VENEZIA. Nuovi elementi nelle indagini sul gruppetto di kosovari arrestato ed espulso dopo l’indagine antiterrorismo portata avanti a Venezia da polizia a e carabinieri.
Secondo le accuse il gruppo stava preparando un attentato nella zona di Rialto.
 
Coltello. Gli inquirenti hanno appurato come il gruppetto fosse interessato ai video in cui il cosiddetto “Stato islamico” (Is) propagandave gli attentati usando coltelli quale proprio simbolo di riconoscimento.
 
Il selfie. La cosa aveva scatenato la fantasia del gruppetto di arrestati ed espulsi. Uno, Arxhend Bekaj, aveva postato sul proprio profilo Facebook la foto di lui con due affilati coltelli, un selfie fatto nella cucina del ristorante dove lavorava in centro storico.

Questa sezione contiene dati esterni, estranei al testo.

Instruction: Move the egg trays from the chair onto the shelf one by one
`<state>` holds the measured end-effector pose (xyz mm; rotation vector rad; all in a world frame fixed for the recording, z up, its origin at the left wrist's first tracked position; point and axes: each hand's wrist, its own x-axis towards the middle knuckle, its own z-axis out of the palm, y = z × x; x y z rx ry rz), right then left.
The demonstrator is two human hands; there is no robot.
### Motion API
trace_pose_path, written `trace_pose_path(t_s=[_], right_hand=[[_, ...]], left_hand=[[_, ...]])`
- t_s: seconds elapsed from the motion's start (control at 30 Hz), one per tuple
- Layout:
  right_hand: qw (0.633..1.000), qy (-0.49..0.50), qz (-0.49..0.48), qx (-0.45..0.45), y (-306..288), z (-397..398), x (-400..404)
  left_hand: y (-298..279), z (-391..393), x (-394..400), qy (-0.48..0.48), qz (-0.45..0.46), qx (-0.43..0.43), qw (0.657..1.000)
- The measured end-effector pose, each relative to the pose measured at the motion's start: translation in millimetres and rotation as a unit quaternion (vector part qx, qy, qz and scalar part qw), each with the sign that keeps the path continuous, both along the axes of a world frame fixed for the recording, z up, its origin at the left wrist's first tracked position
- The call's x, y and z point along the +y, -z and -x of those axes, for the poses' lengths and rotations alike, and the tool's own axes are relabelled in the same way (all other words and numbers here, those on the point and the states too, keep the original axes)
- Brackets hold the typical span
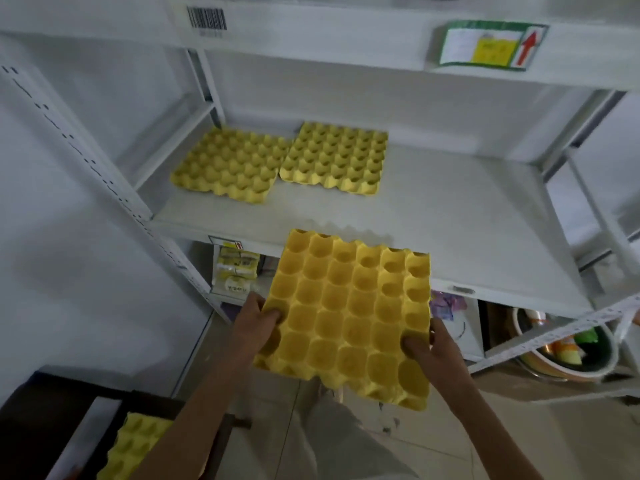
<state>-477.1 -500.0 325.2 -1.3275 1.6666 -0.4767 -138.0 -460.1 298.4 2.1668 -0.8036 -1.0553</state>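
egg tray [349, 313] (yellow, empty) is held level before the shelf's [450, 216] near edge, left hand [256, 323] and right hand [427, 344] each pinching a side; two trays [280, 162] lie far left on the shelf, another [135, 445] on the chair [45, 420].

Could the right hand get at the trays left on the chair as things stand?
Probably not: the right hand grips the held tray, and the chair trays lie across the body, beyond the left hand.

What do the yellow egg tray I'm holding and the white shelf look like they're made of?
Yellow dimpled egg tray: probably moulded paper pulp; matte, soft-edged cups, though thin plastic isn't excluded. White shelf board: likely painted metal, judging by its smooth, faintly speckled surface and perforated uprights.
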Motion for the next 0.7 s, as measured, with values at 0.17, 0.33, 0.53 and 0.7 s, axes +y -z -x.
trace_pose_path(t_s=[0.17,0.33,0.53,0.7], right_hand=[[0.999,-0.009,0.034,0.037,3,-47,-91],[0.992,-0.032,0.066,0.1,15,-84,-162],[0.984,-0.029,0.036,0.173,22,-118,-198],[0.981,-0.004,0.064,0.181,26,-137,-199]], left_hand=[[-9,-39,-65,0.011,0.069,-0.084,0.994],[-7,-75,-117,0.014,0.068,-0.129,0.989],[1,-101,-149,0.03,0.068,-0.122,0.99],[4,-120,-168,0.044,0.085,-0.131,0.987]])
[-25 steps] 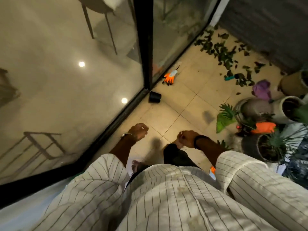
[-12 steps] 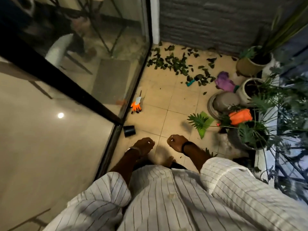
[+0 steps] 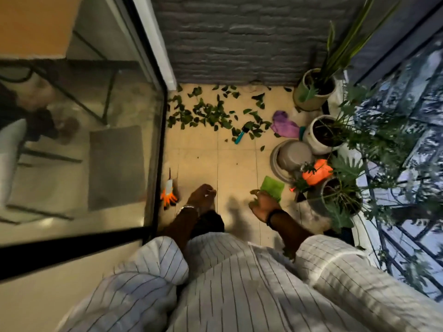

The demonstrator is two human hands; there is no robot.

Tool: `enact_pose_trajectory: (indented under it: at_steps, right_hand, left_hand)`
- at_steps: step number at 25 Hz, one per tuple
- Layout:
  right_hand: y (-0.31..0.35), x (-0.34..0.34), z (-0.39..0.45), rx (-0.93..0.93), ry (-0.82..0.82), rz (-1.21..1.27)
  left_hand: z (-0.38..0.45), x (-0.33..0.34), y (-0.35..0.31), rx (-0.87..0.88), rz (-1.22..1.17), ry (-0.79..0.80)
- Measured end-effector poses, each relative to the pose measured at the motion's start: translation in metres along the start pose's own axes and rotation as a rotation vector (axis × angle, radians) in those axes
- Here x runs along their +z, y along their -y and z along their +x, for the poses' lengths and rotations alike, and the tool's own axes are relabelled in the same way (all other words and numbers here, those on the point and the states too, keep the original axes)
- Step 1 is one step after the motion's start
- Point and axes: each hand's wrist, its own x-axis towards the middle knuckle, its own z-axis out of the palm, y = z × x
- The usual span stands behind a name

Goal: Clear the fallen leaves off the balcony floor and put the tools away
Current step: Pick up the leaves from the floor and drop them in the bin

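Fallen leaves [image 3: 208, 111] lie scattered well beyond both empty hands [image 3: 201, 196].

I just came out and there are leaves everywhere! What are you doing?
A person in a white striped shirt stands on the tiled balcony floor, both hands empty. The scattered green leaves lie unswept near the grey brick wall, a teal-handled hand brush among them. Orange gloves lie by the glass door.

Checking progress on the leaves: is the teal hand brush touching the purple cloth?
Apart. The head view shows bare tile between the teal hand brush and the purple cloth.
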Motion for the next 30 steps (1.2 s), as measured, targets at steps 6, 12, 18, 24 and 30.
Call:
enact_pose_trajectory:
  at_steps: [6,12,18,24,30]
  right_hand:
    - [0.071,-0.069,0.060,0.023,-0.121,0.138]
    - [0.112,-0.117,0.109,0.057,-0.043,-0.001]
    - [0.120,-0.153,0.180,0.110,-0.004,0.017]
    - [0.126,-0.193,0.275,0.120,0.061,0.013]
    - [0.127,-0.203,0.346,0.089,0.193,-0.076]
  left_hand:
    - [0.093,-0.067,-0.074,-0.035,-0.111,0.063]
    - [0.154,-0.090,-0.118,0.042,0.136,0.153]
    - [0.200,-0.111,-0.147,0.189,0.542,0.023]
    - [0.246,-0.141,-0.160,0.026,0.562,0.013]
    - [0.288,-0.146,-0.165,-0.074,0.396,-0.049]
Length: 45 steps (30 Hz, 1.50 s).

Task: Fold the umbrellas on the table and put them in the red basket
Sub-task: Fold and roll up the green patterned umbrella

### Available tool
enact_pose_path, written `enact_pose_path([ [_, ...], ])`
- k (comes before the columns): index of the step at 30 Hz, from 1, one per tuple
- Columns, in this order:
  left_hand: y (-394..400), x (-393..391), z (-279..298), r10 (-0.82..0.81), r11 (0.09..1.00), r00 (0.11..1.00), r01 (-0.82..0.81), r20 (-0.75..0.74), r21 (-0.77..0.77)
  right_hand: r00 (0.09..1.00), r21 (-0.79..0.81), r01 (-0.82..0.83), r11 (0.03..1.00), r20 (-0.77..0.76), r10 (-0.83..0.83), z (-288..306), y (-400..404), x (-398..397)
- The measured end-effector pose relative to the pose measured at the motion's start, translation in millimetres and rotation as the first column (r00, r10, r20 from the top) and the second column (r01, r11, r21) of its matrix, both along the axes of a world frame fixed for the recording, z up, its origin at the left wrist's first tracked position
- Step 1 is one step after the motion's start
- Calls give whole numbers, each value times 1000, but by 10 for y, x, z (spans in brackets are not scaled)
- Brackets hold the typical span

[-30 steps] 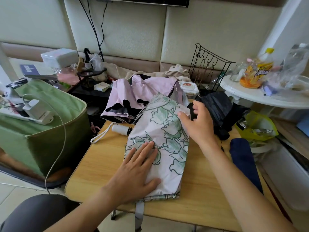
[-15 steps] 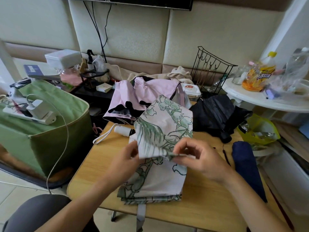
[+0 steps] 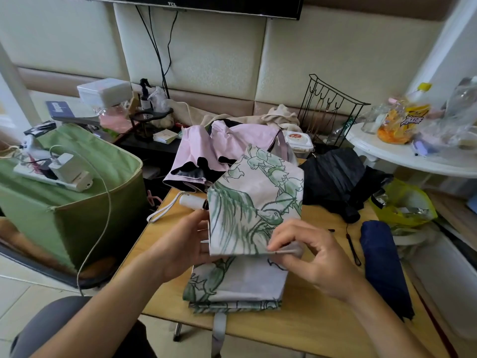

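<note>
Right hand point(image 3: 313, 257) pinching folded lower edge of floral umbrella point(image 3: 247, 220) at frame centre; left hand point(image 3: 184, 244) gripping its left edge. Canopy lying on wooden table point(image 3: 309, 321). Pink umbrella point(image 3: 219, 148) lying behind, black umbrella point(image 3: 335, 177) centre right, navy umbrella point(image 3: 384, 267) lower right.

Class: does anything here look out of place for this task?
Yes. No red basket is in view; the only large container is a green bin left of the table, with a power strip lying across it.
</note>
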State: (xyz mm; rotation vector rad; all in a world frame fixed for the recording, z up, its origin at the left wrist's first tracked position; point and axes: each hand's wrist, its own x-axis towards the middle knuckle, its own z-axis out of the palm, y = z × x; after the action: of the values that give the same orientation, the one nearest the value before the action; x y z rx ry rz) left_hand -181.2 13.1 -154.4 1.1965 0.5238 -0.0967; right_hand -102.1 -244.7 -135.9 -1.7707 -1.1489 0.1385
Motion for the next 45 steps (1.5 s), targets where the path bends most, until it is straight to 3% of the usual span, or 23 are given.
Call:
enact_pose_path([
  [4,84,25,1,82,993,997,-83,7,81,994,-123,-39,992,97,51,-43,16,-66],
  [6,102,32,11,108,994,994,-108,14,0,984,-184,-42,982,163,73,-93,34,-88],
  [8,101,34,11,40,995,999,-38,15,-93,968,-226,-41,973,234,95,-145,63,-102],
  [11,52,19,15,-113,990,992,109,48,85,941,-252,-10,968,325,94,-175,84,-106],
  [13,67,44,-33,-34,991,999,33,12,129,926,-281,46,958,371,65,-164,50,-77],
  [16,100,44,-75,58,996,998,-60,27,73,889,-286,170,943,458,-21,-180,-17,0],
  [18,61,36,-60,153,982,982,-164,109,98,871,-208,224,952,482,-99,-203,-22,30],
  [19,20,28,-47,218,947,957,-254,190,196,861,-161,241,957,490,-134,-211,-18,37],
  [20,-13,-1,-29,270,850,909,-380,316,366,854,-119,254,960,494,-165,-215,-10,38],
  [21,-42,-45,13,266,671,834,-520,484,528,849,-81,263,961,492,-191,-216,7,34],
  [22,-65,-102,81,180,475,742,-640,646,604,847,-42,268,963,486,-215,-211,33,20],
  [23,-96,-159,168,28,335,657,-716,753,612,842,2,267,964,486,-235,-201,67,5],
  [24,-153,-207,254,-153,257,606,-738,781,624,839,44,262,964,484,-250,-193,102,-11],
  [26,-273,-209,326,-467,135,600,-678,650,723,836,106,264,959,471,-282,-186,168,-45],
  [29,-440,-96,248,-621,-48,642,-603,449,796,830,151,281,948,459,-319,-181,197,-85],
  [33,-371,-2,266,-537,54,662,-591,523,805,852,93,343,935,389,-351,-193,161,-37],
  [37,-254,45,307,-526,-69,742,-524,416,849,809,75,413,908,427,-403,-250,154,88],
  [40,-324,90,355,-586,-65,722,-493,367,868,815,66,405,912,427,-393,-247,178,103],
  [42,-388,139,394,-618,4,683,-493,390,870,825,61,397,916,413,-386,-231,176,106],
  [45,-403,216,403,-569,198,676,-441,469,875,855,83,386,919,341,-391,-190,136,147],
])
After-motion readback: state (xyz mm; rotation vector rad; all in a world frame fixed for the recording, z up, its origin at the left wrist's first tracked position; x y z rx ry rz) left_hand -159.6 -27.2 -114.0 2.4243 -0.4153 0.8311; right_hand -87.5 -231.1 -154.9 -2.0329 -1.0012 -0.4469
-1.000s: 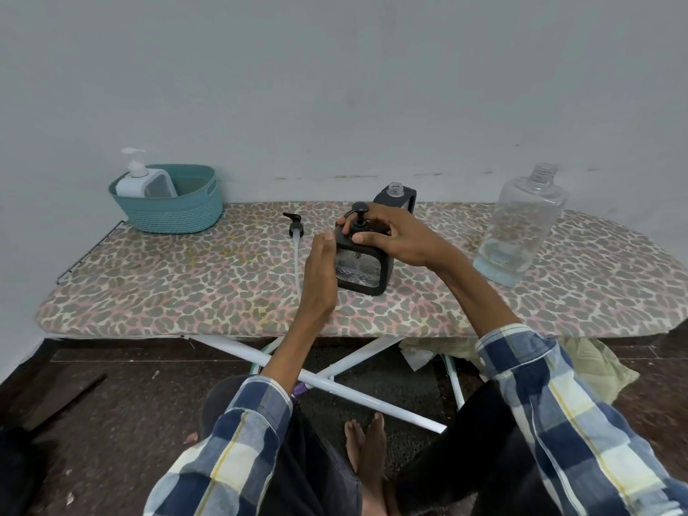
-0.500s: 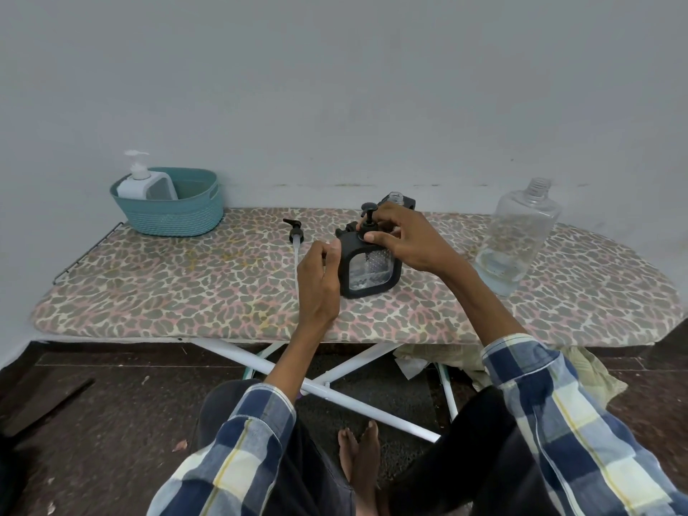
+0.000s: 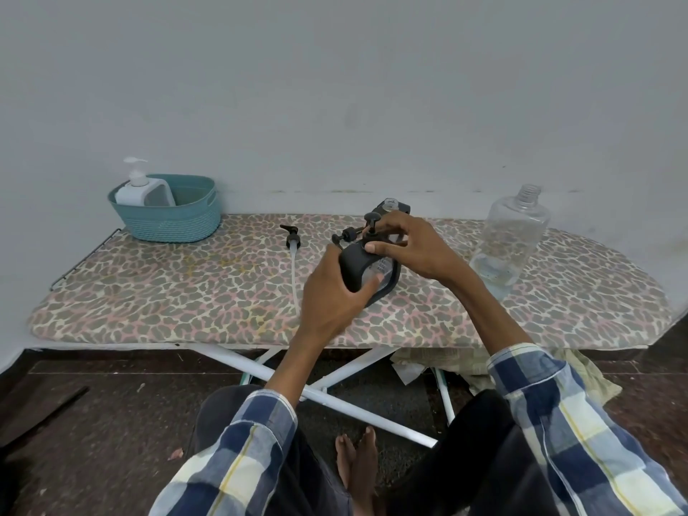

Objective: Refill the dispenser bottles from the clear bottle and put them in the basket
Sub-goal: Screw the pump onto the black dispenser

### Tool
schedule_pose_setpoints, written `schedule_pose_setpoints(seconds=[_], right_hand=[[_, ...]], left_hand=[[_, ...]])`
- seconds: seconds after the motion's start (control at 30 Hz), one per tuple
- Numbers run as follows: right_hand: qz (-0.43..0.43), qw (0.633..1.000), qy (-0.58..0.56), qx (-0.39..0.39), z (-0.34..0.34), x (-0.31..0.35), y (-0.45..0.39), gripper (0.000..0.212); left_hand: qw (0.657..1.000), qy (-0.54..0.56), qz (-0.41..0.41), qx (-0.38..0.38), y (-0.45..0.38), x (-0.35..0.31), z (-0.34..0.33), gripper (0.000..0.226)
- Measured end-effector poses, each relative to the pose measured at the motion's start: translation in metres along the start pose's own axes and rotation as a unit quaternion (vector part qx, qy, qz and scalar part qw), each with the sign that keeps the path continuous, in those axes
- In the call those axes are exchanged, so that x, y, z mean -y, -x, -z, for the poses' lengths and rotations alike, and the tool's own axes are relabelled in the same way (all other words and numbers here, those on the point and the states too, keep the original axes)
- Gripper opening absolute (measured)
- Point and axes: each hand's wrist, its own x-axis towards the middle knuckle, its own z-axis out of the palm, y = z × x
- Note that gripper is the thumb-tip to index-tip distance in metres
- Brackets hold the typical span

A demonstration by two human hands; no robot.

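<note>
Black dispenser bottle (image 3: 357, 266): held above the ironing board (image 3: 149, 292), tilted, clear window facing the camera. The left hand (image 3: 331, 292) grips its body from the left side, thumb across the front. The right hand (image 3: 405, 243) has fingers curled on the black pump head (image 3: 363, 232) at the bottle's neck; whether the pump is fully seated cannot be told.

Second black dispenser bottle (image 3: 391, 208): stands on the board behind the held one, neck open, largely hidden by the right hand.

Loose pump with tube (image 3: 293, 255): lies on the board to the left of the hands, black head toward the wall, pale tube running toward the near edge.

Clear bottle (image 3: 512, 240): stands uncapped near the board's right end, a little liquid at its bottom, apart from both hands.

Teal basket (image 3: 186, 217): at the board's far left corner by the wall. It contains a white dispenser bottle (image 3: 143, 193), leaning, white pump on top.

Ironing board: leopard-print cover, white crossed legs (image 3: 335, 381) below. Pale cloth (image 3: 588, 374) on the dark floor under the right end.

Person: plaid sleeves (image 3: 558, 422), dark trousers, bare feet (image 3: 357, 463) beneath the board.
</note>
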Motion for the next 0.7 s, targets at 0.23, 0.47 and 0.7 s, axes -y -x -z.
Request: schedule_pose_setpoints(seconds=[0.23,0.47,0.7], right_hand=[[0.009,0.985,-0.083,-0.154,-0.013,0.030,0.018,0.032],[0.032,0.988,-0.042,-0.143,-0.011,0.032,0.011,0.018],[0.031,0.996,-0.032,-0.079,-0.003,0.029,0.012,0.026]], left_hand=[[0.999,-0.045,0.003,0.016,-0.002,0.001,-0.003,0.047],[0.999,-0.035,0.008,0.004,-0.002,0.001,-0.003,0.048],[1.000,-0.022,0.010,0.002,-0.002,0.002,-0.005,0.051]])
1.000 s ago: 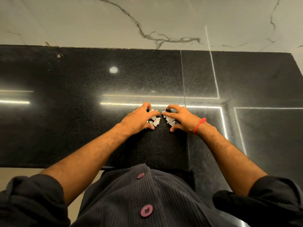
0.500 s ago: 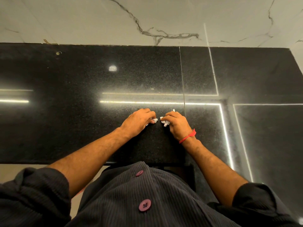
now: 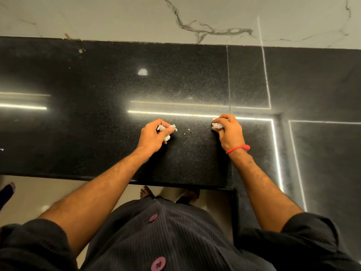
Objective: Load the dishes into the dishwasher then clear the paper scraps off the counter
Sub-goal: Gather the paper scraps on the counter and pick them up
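Note:
On the black granite counter (image 3: pixel 97 124) my left hand (image 3: pixel 153 136) grips a bunch of crumpled white paper scraps (image 3: pixel 168 130), which poke out past the thumb. My right hand (image 3: pixel 228 132), with a red thread at the wrist, holds another crumpled paper wad (image 3: pixel 217 125) in its curled fingers. Between the two hands a few tiny white crumbs (image 3: pixel 188 130) lie on the stone. No dishes and no dishwasher are in view.
A white marble wall (image 3: pixel 175 14) rises behind the counter. The counter's front edge (image 3: pixel 78 178) runs just ahead of my body, with beige floor below. A darker counter section (image 3: pixel 322 153) extends to the right. A small pale spot (image 3: pixel 142 72) shows further back on the stone.
My hands were together over one pile of scraps; each has closed on a share and they have moved apart, left hand leftward, right hand rightward. Only crumbs lie where the pile was.

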The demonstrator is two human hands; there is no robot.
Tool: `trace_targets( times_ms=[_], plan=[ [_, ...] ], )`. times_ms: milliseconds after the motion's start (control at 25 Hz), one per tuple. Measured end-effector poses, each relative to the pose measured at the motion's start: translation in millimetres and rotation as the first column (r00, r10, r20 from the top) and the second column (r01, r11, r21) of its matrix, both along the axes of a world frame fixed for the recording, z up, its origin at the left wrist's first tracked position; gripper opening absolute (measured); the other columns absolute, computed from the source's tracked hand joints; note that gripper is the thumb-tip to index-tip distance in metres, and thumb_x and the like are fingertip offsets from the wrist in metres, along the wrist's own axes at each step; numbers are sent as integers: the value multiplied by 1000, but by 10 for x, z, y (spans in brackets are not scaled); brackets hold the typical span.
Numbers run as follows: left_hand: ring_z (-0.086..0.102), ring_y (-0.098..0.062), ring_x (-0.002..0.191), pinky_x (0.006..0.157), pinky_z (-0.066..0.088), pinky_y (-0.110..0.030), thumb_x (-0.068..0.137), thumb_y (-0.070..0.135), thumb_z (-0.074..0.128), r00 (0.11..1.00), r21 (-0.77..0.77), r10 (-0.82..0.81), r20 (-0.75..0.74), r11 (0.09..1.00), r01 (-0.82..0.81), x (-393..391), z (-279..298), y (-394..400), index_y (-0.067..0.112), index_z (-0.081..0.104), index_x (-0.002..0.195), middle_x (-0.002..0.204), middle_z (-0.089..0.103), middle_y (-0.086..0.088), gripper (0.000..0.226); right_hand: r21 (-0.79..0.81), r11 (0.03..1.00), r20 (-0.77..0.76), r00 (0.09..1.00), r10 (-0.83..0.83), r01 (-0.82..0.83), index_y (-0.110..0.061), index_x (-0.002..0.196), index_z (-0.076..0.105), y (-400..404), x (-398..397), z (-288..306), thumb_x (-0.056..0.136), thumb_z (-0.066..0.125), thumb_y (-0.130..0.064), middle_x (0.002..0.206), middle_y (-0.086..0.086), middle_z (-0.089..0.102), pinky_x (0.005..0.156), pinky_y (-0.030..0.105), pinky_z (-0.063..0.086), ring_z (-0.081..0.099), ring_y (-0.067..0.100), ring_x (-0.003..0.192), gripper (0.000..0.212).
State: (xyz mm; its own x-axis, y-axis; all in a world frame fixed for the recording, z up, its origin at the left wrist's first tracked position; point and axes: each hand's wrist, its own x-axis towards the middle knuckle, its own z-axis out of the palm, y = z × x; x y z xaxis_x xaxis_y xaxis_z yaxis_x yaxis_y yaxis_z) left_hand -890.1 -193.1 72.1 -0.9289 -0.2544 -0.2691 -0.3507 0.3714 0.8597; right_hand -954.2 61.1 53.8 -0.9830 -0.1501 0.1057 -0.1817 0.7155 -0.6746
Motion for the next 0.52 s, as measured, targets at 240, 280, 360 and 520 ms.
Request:
trace_targets(
  times_ms=[240, 280, 360, 520],
  plan=[
    [64, -13, 56, 61, 53, -29, 88, 27, 77, 1000, 45, -3, -9, 999, 4, 291, 27, -170, 15, 72, 89, 74, 71, -3, 13, 222, 971, -54, 993, 102, -88, 2, 99, 69, -208, 105, -81, 72, 47, 7, 101, 22, 63, 80, 37, 45, 59, 41, 94, 35],
    [64, -13, 56, 61, 53, -29, 88, 27, 77, 1000, 59, 0, -16, 998, 1, 331, 39, -209, 15, 72, 89, 74, 71, -3, 13, 246, 966, -42, 995, 92, -79, 3, 99, 68, -256, 134, -61, 71, 49, 13, 101, 23, 61, 80, 40, 46, 58, 42, 95, 35],
    [62, -14, 55, 61, 52, -28, 88, 27, 77, 999, 95, 1, -34, 996, 2, 405, 73, -278, 13, 72, 89, 74, 70, -5, 14, 291, 953, -17, 996, 92, -83, 4, 99, 66, -373, 188, -54, 69, 50, 20, 101, 25, 60, 79, 45, 48, 56, 44, 96, 38],
    [62, -16, 57, 62, 52, -30, 89, 24, 77, 996, 170, 32, -85, 985, -17, 687, 144, -685, 13, 72, 88, 78, 71, -7, 12, 47, 998, 145, 989, 32, -39, -5, 91, 74, -1032, 576, -31, 74, 60, 13, 94, 15, 72, 84, 34, 50, 66, 31, 90, 29]
  ],
)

Secondo gli inquirenti potrebbe trattarsi di un messaggio che gli altri affiliati al gruppo. Bekaj mostra due coltelli da cucina e lo sguardo è tra il serio e l’ironico, mentre dietro un suo collega di lavoro asiatico, probabilmente all’oscuro del significato dell’immagine, ride pensando a un selfie scherzoso.
 
 
In attesa. Bekaj è uno dei tre espulsi, non in stato di arresto, accompagnato dalle forze dell’ordine al Centro di identificazione ed espulsione (Cie) di Torino, in attesa che il ministro dell’Interno, Marco Minniti, firmi il decreto che lo espellerà dal territorio nazionale.